• TASK: Lines with "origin": pull these out of the listing below.

• DATA RECORDS:
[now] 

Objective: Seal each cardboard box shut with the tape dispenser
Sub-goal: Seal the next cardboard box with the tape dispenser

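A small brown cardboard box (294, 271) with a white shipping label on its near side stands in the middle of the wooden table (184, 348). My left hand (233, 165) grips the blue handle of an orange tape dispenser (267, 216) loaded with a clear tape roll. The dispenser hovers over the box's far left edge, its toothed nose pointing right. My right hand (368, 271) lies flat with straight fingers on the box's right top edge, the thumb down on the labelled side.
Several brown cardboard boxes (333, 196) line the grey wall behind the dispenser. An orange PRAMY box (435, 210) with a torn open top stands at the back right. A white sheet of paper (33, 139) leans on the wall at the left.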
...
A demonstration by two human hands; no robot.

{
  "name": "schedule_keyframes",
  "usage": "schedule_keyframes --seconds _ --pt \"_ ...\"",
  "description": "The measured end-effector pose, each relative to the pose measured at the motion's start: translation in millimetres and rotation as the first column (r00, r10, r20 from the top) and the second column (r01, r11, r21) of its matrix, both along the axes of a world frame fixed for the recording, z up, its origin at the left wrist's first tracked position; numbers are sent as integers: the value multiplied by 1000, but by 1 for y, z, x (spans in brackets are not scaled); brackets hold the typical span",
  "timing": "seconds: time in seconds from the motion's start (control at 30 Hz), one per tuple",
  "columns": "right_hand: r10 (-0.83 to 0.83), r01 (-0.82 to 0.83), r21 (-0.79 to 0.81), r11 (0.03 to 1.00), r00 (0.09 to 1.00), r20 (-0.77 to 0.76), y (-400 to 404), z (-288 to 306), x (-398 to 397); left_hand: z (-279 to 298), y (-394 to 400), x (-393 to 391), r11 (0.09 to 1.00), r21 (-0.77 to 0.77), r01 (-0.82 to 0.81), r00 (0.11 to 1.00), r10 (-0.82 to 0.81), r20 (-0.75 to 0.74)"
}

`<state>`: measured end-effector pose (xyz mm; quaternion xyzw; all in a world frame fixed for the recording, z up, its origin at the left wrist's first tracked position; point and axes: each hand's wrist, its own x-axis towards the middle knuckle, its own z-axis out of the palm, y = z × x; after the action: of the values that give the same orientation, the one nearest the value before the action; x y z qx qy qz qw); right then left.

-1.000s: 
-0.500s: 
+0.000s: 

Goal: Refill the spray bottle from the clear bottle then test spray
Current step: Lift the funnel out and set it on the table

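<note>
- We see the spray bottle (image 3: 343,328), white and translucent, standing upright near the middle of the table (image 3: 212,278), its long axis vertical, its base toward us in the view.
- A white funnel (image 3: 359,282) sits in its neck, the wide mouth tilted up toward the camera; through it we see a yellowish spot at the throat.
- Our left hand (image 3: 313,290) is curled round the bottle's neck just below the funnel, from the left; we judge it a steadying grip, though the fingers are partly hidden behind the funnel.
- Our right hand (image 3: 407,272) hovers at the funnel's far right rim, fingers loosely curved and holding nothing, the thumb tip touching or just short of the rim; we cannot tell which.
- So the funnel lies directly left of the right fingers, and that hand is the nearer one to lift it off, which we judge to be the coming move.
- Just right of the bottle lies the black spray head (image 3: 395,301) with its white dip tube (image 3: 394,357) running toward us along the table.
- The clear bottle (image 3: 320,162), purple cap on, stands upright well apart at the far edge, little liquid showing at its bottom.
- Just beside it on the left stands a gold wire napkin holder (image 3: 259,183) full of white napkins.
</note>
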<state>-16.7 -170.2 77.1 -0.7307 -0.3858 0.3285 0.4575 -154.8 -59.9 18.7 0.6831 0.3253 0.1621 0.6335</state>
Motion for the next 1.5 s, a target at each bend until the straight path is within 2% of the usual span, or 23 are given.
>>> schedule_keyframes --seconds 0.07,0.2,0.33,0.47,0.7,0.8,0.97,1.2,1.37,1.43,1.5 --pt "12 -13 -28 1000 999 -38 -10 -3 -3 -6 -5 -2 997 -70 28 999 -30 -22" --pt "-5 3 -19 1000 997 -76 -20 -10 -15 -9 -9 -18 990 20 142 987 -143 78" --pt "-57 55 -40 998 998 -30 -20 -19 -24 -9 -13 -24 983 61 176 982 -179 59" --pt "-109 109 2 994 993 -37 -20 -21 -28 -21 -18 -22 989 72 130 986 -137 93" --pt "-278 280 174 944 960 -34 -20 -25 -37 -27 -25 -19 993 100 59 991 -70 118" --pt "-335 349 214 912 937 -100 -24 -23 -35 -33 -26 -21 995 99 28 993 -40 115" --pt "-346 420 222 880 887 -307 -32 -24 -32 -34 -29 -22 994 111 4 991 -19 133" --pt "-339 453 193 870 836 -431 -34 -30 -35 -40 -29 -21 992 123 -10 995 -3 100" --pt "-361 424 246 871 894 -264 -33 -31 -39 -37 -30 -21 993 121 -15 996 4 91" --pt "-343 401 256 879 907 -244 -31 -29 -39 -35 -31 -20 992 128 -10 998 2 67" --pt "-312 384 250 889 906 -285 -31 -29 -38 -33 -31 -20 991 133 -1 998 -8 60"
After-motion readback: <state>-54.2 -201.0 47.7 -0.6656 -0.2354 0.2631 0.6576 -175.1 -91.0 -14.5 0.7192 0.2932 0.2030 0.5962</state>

• ANSWER BELOW:
  "description": "The measured end-effector pose, each relative to the pose measured at the motion's start: translation in millimetres and rotation as the first column (r00, r10, r20 from the top) and the second column (r01, r11, r21) of its matrix, both along the axes of a world frame fixed for the recording, z up, its origin at the left wrist's first tracked position; numbers are sent as integers: the value multiplied by 1000, but by 1 for y, z, x (spans in brackets are not scaled); brackets hold the typical span",
`<state>`: measured end-effector pose (xyz mm; quaternion xyzw; all in a world frame fixed for the recording, z up, its origin at the left wrist's first tracked position; point and axes: each hand's wrist, its own x-axis towards the middle knuckle, its own z-axis out of the palm, y = z × x; after the action: of the values that give the same orientation, the one nearest the value before the action; x y z qx qy qz qw); right then left.

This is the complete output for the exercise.